• **Supplied material**
========================================================================

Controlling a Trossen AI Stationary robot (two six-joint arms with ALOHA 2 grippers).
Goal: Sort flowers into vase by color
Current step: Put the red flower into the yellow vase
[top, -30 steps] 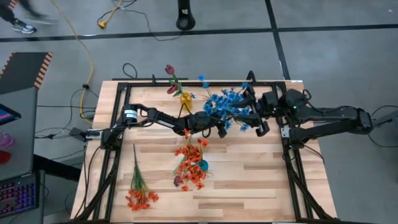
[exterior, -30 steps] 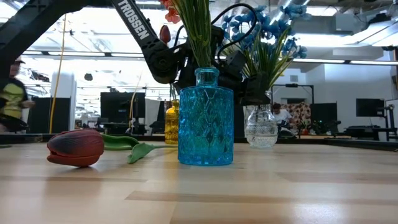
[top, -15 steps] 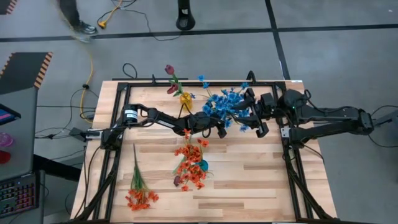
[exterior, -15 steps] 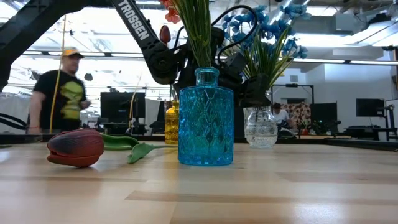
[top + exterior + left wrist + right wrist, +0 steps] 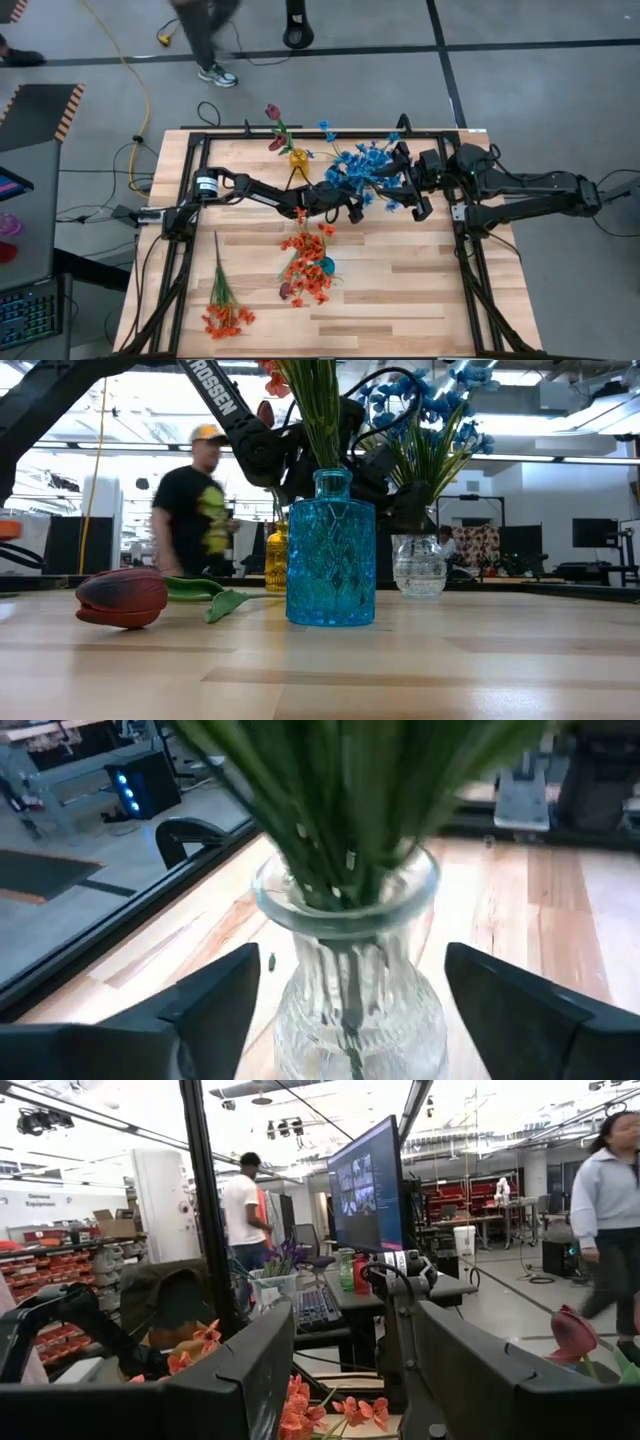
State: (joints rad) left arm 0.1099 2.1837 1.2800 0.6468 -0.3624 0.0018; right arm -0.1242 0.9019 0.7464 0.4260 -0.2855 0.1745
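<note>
On the worktop (image 5: 400, 290), blue blossoms (image 5: 362, 168) hide my left gripper (image 5: 345, 1010); its fingers (image 5: 215, 1005) spread wide around the clear vase (image 5: 350, 970). My right gripper (image 5: 418, 198) waits beside, fingers apart, empty.

A: Where does the high camera sit?
B: Straight above, taking in the whole tabletop (image 5: 400, 290) and both arms.
A: And the low one?
B: At tabletop height, facing level into the room, very close to the blue vase (image 5: 331, 550).
A: The wrist cameras?
B: The left one looks past its own fingers, pressed near the clear vase (image 5: 350, 970), which the low view shares. The right one faces outward into the room.
</note>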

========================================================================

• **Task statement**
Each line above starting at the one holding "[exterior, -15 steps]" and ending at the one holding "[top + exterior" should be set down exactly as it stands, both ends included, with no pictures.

• **Answer to the exercise**
[exterior, -15 steps] 
[top + exterior + left wrist + right wrist, +0 steps] 

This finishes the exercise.